Fiction
Empty Set
by Verónica Gerber Bicecci
translated by Christina Macsweeney
Coffee House Press (February 6, 2018)
Calling herself a “visual artist who writes,” author Verónica Gerber Bicecci approaches fiction from the conceptual and the personal simultaneously: what does it mean, logically, for a person to be missing? And how does it feel? Bicecci incorporates line drawings throughout Empty Set, her novel in fragments, which serve as diagrams of how the characters relate to one another. Her missing mother is a vector (M) beyond the two planes of Argentina (C1) and Mexico (C2), which comprise the narrator’s Universes (U). Or the narrator’s breakup appears as a series of Venn diagrams, eventually leaving one circle (I) with a bite taken out. The narrator moves into her mother’s now empty apartment and begins to patch its soft, caving-in walls with plywood boards that she paints obsessively, following only the lines in the grains of wood. Dendrochronology, the study of tree rings, is just one of the intellectual gambits that orbit the novel, returning and returning as the narrator examines each of her own empty sets—her relationships and her losses.
Quote:
Wonder what my life would look like inside a tree trunk, what all those lines, knots, and circumferences would mean. Wonder how a set of truncated outsets, an abrupt ending, or a disappearance would be written in that language.
Nonfiction
Heart Berries
by Terese Mailhot
Counterpoint (February 6, 2018)
IAIA Low Res MFA graduate Terese Mailhot began her memoir as fiction, but a realization about abuse in her childhood warped the project into nonfiction. I struggled with my reading of Heart Berries: against its at times obscured movement between sentences, its searing emotional heat, its insistence that the narrator’s painful life be not just witnessed but felt. Teaching nonfiction to undergraduate writers at IAIA, I struggled, too, with the familiarity of her subjects: physical, sexual, and emotional abuse by parents and friends; ever-present alcoholism; poverty; and ongoing racism and invisibility. These are experiences that my students, often still in their teens, are trying to render on the page, and Mailhot’s story hits so close to home.

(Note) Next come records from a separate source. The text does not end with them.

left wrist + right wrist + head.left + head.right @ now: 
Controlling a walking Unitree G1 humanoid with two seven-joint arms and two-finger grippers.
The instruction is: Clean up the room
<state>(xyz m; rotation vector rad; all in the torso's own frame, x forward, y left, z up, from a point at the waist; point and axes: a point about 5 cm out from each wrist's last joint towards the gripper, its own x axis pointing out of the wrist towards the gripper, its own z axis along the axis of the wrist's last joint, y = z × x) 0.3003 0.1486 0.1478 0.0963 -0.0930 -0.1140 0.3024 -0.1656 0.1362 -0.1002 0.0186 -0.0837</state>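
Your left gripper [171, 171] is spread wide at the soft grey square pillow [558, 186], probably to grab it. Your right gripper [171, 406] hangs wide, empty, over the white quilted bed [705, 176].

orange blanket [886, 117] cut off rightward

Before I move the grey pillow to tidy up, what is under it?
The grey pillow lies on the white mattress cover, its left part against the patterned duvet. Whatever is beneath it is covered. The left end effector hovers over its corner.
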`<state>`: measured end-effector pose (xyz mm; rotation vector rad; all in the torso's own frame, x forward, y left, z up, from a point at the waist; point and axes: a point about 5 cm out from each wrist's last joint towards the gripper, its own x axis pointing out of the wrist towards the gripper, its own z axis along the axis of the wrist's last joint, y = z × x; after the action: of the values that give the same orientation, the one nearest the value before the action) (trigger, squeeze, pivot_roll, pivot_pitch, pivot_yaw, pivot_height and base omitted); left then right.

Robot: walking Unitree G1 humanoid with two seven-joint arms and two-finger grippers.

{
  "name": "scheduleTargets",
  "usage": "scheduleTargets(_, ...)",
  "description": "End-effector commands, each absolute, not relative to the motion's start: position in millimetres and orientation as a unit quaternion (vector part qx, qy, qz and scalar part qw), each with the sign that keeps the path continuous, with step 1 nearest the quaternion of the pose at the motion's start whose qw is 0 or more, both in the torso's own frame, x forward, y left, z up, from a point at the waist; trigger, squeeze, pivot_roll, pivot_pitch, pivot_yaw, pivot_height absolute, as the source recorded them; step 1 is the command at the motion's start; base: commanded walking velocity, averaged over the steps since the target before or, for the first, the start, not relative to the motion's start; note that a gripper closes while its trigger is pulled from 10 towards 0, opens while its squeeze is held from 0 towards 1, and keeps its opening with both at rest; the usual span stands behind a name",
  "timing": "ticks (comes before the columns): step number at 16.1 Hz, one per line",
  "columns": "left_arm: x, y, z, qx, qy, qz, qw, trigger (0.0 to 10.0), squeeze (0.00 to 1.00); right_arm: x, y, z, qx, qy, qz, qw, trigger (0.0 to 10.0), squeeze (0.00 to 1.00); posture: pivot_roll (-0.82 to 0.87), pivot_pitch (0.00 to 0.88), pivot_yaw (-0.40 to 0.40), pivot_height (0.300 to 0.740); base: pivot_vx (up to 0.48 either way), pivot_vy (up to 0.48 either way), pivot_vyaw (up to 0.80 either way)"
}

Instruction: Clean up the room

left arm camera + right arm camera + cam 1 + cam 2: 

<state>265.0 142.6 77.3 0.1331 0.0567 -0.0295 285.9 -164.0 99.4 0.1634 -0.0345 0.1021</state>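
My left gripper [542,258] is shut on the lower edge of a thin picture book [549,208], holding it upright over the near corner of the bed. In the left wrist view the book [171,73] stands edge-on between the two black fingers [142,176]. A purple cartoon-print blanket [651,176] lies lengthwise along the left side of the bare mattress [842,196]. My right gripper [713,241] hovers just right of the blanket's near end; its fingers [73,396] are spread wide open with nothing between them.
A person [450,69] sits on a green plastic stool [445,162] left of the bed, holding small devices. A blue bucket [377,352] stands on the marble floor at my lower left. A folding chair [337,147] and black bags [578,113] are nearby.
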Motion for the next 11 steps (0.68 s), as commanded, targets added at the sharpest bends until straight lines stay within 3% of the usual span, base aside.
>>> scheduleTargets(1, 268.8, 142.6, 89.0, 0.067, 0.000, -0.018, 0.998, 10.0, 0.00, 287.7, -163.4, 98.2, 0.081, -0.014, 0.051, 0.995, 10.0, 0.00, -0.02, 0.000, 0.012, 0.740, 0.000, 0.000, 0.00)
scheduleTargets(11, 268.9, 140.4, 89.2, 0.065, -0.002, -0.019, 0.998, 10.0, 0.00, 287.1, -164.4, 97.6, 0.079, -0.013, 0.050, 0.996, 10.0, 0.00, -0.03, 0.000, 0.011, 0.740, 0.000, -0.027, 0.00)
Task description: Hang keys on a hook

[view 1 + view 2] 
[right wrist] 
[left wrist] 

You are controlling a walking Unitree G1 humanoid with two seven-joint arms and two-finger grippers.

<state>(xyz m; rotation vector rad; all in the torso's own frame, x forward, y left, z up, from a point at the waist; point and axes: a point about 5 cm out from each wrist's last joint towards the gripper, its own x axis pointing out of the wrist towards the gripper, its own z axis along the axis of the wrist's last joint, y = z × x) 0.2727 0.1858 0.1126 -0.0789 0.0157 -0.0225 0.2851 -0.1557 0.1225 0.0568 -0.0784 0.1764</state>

As I read, comparisons popped out to me at random: Claire Vaye Watkins’ Battleborn in its dealing with ugly and well known family history, Natalie Eilbert’s Indictus for giving a name to past abuses, and Tommy Pico’s Nature Poem which, like Heart Berries, works against a series of stereotypes about indigenous people and their writing by naming those tropes directly. The difficulty of her subjects and her language, I realized by the end of a brief but mighty 140 pages, stems directly from the amount of reckoning she has set out to do, and the near-impossibility of finding language for that reckoning.
Quote:
His smell was not monstrous, nor the crooks of his body. The invasive thought that he died alone in a hotel room is too much. It is dangerous to think about him, as it was dangerous to have him as my father, as it is dangerous to mourn someone I fear becoming.
Poetry
The Möbius Strip Club of Grief
by Bianca Stone
Tin House (February 27, 2018)
Inside the Mobius strip club of grief, “all the drinks are free. Grocery store rosé in gallon / bottles on every table. And the dead don’t want your tips. They just / want you to listen to their poems. Don’t do anything dangerous. / And call every once in a while.” Rarely, if ever, do I read a book that is clearly the author’s confrontation with the death of a loved one—Stone’s mother—and find myself belly laughing. Aiming right for the heart where the piety of grief meets the ghastliness of death, Stone lays bare the out-and-out greed of the living. Now that the dead are gone and can ask nothing of us, we ask ceaselessly of them: that they comfort us, keep us safe, reassure us about our choices and our beliefs. In the strip club, Stone’s inferno, the dead charge for their exploitation. “$20 for five minutes; / I’ll hold your hand in my own. I’ll tell you / you were good to me.” Stone’s poems find the humor in pain, the sex in disgust, the lust in loss. I never quite know where she’s going at the outset of a poem, like “Making Applesauce with My Dead Grandmother”: “I dig her up and plop her down in a wicker chair. / She’s going to make applesauce and I’m going to get drunk.” But by the last lines of each poem, I am both cringing and embraced in recognition.
Quote:
Off-hours, the dead wait at the center of the room, sitting
Backward in chairs,
lounging in nipple-tassels,
reading goodbye letters that’d been tucked into their caskets.